## WHAT NEEDS TO BE DONE
Exactly as written, reproduce all of the entries.

## PROVIDED RECORDS
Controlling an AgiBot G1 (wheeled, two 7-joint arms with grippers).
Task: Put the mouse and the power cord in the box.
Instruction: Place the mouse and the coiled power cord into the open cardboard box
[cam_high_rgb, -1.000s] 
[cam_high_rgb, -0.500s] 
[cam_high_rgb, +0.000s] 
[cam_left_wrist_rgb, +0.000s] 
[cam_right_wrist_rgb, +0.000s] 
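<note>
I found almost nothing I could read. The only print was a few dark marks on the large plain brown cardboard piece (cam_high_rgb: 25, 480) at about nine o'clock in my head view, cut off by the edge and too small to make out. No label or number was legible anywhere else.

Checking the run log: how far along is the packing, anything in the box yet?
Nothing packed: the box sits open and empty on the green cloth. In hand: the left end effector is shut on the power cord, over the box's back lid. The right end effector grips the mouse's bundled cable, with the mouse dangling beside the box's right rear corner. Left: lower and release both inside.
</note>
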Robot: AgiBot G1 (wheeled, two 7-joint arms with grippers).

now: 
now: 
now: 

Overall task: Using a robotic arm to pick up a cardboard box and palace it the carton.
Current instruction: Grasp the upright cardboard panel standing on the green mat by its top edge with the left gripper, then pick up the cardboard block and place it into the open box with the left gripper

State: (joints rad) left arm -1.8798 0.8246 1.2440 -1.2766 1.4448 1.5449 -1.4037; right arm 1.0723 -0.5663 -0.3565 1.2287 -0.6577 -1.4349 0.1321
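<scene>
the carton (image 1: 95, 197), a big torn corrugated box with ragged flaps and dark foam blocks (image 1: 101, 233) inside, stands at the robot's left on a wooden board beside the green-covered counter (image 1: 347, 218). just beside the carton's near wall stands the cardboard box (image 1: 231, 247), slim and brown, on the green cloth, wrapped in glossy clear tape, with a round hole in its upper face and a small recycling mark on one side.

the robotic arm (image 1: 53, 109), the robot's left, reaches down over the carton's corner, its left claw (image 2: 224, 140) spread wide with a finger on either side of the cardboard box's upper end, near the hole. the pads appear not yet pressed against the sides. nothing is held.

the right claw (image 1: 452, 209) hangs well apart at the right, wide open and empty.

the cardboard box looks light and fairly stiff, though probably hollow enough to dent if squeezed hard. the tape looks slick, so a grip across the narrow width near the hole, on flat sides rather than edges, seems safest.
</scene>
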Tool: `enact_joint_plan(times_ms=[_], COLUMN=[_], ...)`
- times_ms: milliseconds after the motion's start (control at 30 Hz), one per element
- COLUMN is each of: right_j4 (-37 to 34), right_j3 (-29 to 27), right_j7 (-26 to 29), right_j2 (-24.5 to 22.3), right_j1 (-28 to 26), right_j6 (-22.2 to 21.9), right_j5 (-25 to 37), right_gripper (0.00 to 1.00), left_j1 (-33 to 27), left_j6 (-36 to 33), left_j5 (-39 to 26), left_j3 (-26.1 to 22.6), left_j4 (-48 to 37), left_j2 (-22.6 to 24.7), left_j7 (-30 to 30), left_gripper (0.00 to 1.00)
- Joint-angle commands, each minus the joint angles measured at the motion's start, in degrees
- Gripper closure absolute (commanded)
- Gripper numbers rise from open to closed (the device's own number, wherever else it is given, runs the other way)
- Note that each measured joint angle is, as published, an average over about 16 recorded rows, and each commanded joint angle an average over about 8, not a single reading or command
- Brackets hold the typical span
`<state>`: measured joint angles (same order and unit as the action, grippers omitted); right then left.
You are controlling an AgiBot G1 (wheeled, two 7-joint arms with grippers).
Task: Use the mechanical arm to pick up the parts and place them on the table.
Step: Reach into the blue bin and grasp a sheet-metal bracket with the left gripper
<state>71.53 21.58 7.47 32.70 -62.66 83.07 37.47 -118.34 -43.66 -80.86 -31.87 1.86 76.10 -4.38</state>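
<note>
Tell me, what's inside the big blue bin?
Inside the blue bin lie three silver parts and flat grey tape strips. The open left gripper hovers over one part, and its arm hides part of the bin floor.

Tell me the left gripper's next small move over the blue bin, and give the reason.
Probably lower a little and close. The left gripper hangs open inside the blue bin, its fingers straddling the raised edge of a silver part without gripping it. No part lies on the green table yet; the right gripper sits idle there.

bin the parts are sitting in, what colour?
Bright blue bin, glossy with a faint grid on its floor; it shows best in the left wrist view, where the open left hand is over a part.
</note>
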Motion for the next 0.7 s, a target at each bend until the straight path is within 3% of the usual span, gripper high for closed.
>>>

## RESPONSE TO THE TASK
Controlling an AgiBot G1 (wheeled, two 7-joint arms with grippers).
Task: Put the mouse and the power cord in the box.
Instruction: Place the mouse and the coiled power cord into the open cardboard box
[cam_high_rgb, -1.000s] 
[cam_high_rgb, -0.500s] 
[cam_high_rgb, +0.000s] 
[cam_left_wrist_rgb, +0.000s] 
[cam_right_wrist_rgb, +0.000s] 
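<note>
I found almost nothing I could read. The only print was a few dark marks on the large plain brown cardboard piece (cam_high_rgb: 25, 480) at about nine o'clock in my head view, cut off by the edge and too small to make out. No label or number was legible anywhere else.

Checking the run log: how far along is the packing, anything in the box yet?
Nothing packed: the box sits open and empty on the green cloth. In hand: the left end effector is shut on the power cord, over the box's back lid. The right end effector grips the mouse's bundled cable, with the mouse dangling beside the box's right rear corner. Left: lower and release both inside.
</note>
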Robot: AgiBot G1 (wheeled, two 7-joint arms with grippers).

now: 
now: 
now: 

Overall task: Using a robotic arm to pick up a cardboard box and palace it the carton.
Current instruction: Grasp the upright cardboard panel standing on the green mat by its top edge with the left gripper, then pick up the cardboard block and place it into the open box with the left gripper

State: (joints rad) left arm -1.8798 0.8246 1.2440 -1.2766 1.4448 1.5449 -1.4037; right arm 1.0723 -0.5663 -0.3565 1.2287 -0.6577 -1.4349 0.1321
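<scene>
the carton (image 1: 95, 197), a big torn corrugated box with ragged flaps and dark foam blocks (image 1: 101, 233) inside, stands at the robot's left on a wooden board beside the green-covered counter (image 1: 347, 218). just beside the carton's near wall stands the cardboard box (image 1: 231, 247), slim and brown, on the green cloth, wrapped in glossy clear tape, with a round hole in its upper face and a small recycling mark on one side.

the robotic arm (image 1: 53, 109), the robot's left, reaches down over the carton's corner, its left claw (image 2: 224, 140) spread wide with a finger on either side of the cardboard box's upper end, near the hole. the pads appear not yet pressed against the sides. nothing is held.

the right claw (image 1: 452, 209) hangs well apart at the right, wide open and empty.

the cardboard box looks light and fairly stiff, though probably hollow enough to dent if squeezed hard. the tape looks slick, so a grip across the narrow width near the hole, on flat sides rather than edges, seems safest.
</scene>
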Tool: `enact_joint_plan(times_ms=[_], COLUMN=[_], ...)`
- times_ms: milliseconds after the motion's start (control at 30 Hz), one per element
- COLUMN is each of: right_j4 (-37 to 34), right_j3 (-29 to 27), right_j7 (-26 to 29), right_j2 (-24.5 to 22.3), right_j1 (-28 to 26), right_j6 (-22.2 to 21.9), right_j5 (-25 to 37), right_gripper (0.00 to 1.00), left_j1 (-33 to 27), left_j6 (-36 to 33), left_j5 (-39 to 26), left_j3 (-26.1 to 22.6), left_j4 (-48 to 37), left_j2 (-22.6 to 24.7), left_j7 (-30 to 30), left_gripper (0.00 to 1.00)
- Joint-angle commands, each minus the joint angles measured at the motion's start, in degrees
- Gripper closure absolute (commanded)
- Gripper numbers rise from open to closed (the device's own number, wherever else it is given, runs the other way)
- Note that each measured joint angle is, as published, an average over about 16 recorded rows, and each commanded joint angle an average over about 8, not a single reading or command
- Brackets hold the typical span
`<state>`: measured joint angles (same order and unit as the action, grippers omitted); right then left.
You are controlling an AgiBot G1 (wheeled, two 7-joint arms with grippers).
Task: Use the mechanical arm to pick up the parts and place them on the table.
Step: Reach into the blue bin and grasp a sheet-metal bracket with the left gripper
<state>71.53 21.58 7.47 32.70 -62.66 83.07 37.47 -118.34 -43.66 -80.86 -31.87 1.86 76.10 -4.38</state>
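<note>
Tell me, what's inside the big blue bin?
Inside the blue bin lie three silver parts and flat grey tape strips. The open left gripper hovers over one part, and its arm hides part of the bin floor.

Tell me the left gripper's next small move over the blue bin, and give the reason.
Probably lower a little and close. The left gripper hangs open inside the blue bin, its fingers straddling the raised edge of a silver part without gripping it. No part lies on the green table yet; the right gripper sits idle there.

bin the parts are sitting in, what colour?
Bright blue bin, glossy with a faint grid on its floor; it shows best in the left wrist view, where the open left hand is over a part.
</note>
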Motion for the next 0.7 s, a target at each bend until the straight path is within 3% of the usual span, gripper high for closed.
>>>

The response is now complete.